* [INSTRUCTIONS FOR THE TASK]:
Find every line of the records that has "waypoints" and return it.

#####

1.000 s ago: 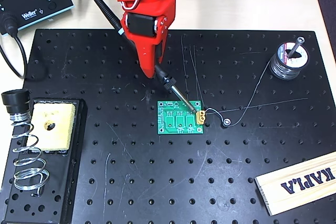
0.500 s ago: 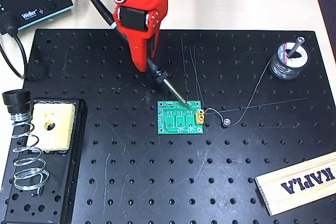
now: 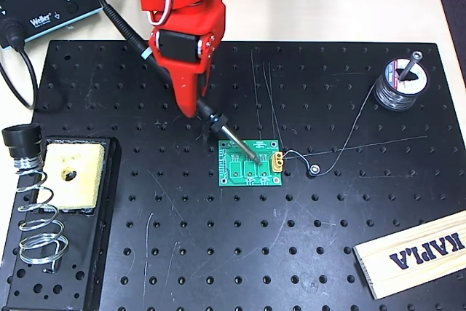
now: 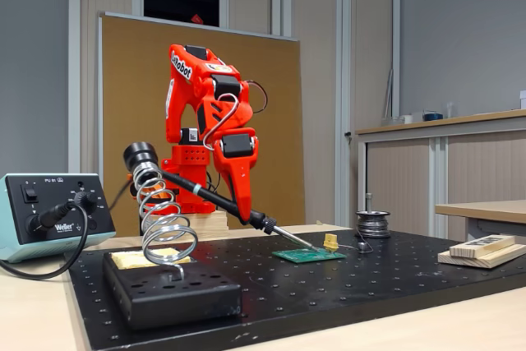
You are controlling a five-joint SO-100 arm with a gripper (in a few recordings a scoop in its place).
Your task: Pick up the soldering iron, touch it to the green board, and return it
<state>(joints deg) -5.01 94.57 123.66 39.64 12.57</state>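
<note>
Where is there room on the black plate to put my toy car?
Bare room: the front middle of the black plate, between the holder stand and wooden block. Crowded: around the green board, with the soldering iron and solder wire.

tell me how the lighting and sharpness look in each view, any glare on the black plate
Overhead view: even, bright light, sharp throughout; the black plate shows only faint scratches and soft sheen, no strong glare; the green board is crisp. Fixed view: dimmer, grey room; the plate's near edge looks slightly soft, the soldering iron in the pincer stays clear.
</note>
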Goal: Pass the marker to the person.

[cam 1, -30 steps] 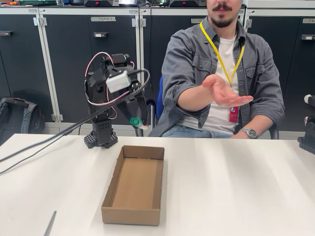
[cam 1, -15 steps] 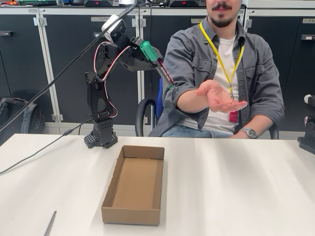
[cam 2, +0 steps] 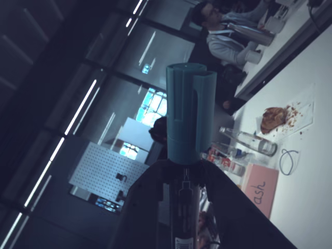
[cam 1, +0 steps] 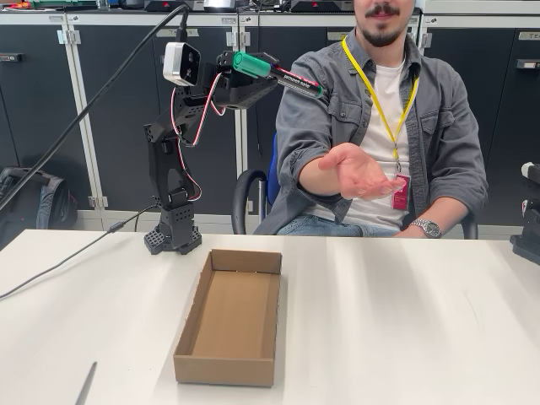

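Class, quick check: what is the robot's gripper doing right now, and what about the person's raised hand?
Gripper: shut on the marker, held high.
Person's raised hand: open, palm up, empty, below the marker.

My arm's base [cam 1: 173,236] stands at the back left of the tabletop [cam 1: 405,321], with the open cardboard box [cam 1: 229,316] just in front and to its right. Behind the tabletop sits the person [cam 1: 384,126], cabinets [cam 1: 110,110] at his back. My claw [cam 1: 245,72] is raised above the box's far end, the marker [cam 1: 274,74] in it lying near level, pointing right toward him. His open hand [cam 1: 359,171] hangs below and right of the marker's tip, apart from it. A thin stick [cam 1: 85,386] lies at the front left edge.
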You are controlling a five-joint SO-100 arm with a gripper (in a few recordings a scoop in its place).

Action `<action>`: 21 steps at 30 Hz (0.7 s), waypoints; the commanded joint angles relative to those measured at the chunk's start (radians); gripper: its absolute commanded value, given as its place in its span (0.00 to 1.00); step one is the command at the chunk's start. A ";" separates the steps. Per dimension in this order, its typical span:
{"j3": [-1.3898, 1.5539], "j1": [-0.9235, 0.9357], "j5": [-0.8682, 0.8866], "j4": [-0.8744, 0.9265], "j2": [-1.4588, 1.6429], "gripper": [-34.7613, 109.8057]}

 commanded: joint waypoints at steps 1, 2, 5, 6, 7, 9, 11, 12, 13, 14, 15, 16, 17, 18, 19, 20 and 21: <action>-0.189 0.011 0.146 -0.005 -0.110 0.21; -0.242 0.009 0.170 0.012 -0.156 0.21; -0.365 -0.006 0.230 0.066 -0.276 0.21; -0.387 -0.014 0.252 0.080 -0.304 0.21; -0.403 -0.023 0.270 0.094 -0.328 0.21; -0.434 -0.041 0.313 0.120 -0.373 0.21; -0.462 -0.064 0.356 0.152 -0.408 0.21; -0.465 -0.078 0.374 0.164 -0.419 0.21; -0.468 -0.092 0.394 0.176 -0.430 0.21; -0.474 -0.107 0.414 0.193 -0.442 0.21; -0.479 -0.123 0.434 0.213 -0.454 0.21; -0.483 -0.140 0.453 0.236 -0.465 0.21; -0.483 -0.156 0.474 0.256 -0.472 0.21; -0.479 -0.173 0.489 0.275 -0.479 0.21; -0.476 -0.192 0.505 0.293 -0.483 0.21; -0.476 -0.210 0.512 0.311 -0.489 0.21; -0.477 -0.230 0.518 0.333 -0.499 0.21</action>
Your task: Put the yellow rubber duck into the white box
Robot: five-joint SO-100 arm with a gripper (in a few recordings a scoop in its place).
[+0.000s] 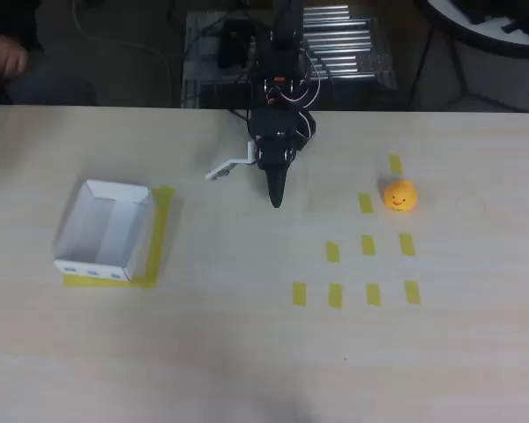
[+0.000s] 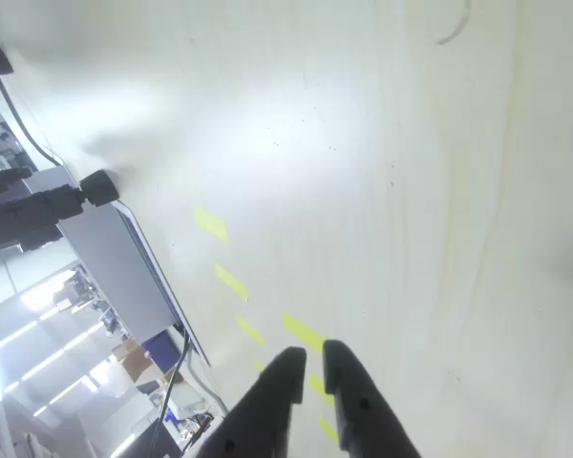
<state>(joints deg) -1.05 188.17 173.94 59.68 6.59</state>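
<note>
With the gripper (image 1: 276, 201) pinched nearly closed and empty, the duck (image 1: 400, 195) lies well right of it overhead, the box (image 1: 103, 264) far left.

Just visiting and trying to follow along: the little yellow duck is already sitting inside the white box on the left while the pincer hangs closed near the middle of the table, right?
Not quite. In the overhead view the yellow duck sits on the bare table at the right, among the yellow tape strips; the white box on the left holds nothing. The pincer does hang closed near the middle.
</note>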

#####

* [ANSWER FOR THE TASK]:
Action `<action>`: 21 steps at 30 Hz (0.7 s), waypoints; the commanded joint angles relative to those measured at the chunk's start (radians); gripper: its absolute commanded value, given as its place in its span (0.00 to 1.00); step one is the command at the chunk's start. A ";" separates the steps. Per dimension in this order, its typical span:
 commanded: joint waypoints at steps 1, 2, 5, 6, 7, 9, 11, 12, 13, 14, 15, 16, 17, 18, 19, 20 and 21: <action>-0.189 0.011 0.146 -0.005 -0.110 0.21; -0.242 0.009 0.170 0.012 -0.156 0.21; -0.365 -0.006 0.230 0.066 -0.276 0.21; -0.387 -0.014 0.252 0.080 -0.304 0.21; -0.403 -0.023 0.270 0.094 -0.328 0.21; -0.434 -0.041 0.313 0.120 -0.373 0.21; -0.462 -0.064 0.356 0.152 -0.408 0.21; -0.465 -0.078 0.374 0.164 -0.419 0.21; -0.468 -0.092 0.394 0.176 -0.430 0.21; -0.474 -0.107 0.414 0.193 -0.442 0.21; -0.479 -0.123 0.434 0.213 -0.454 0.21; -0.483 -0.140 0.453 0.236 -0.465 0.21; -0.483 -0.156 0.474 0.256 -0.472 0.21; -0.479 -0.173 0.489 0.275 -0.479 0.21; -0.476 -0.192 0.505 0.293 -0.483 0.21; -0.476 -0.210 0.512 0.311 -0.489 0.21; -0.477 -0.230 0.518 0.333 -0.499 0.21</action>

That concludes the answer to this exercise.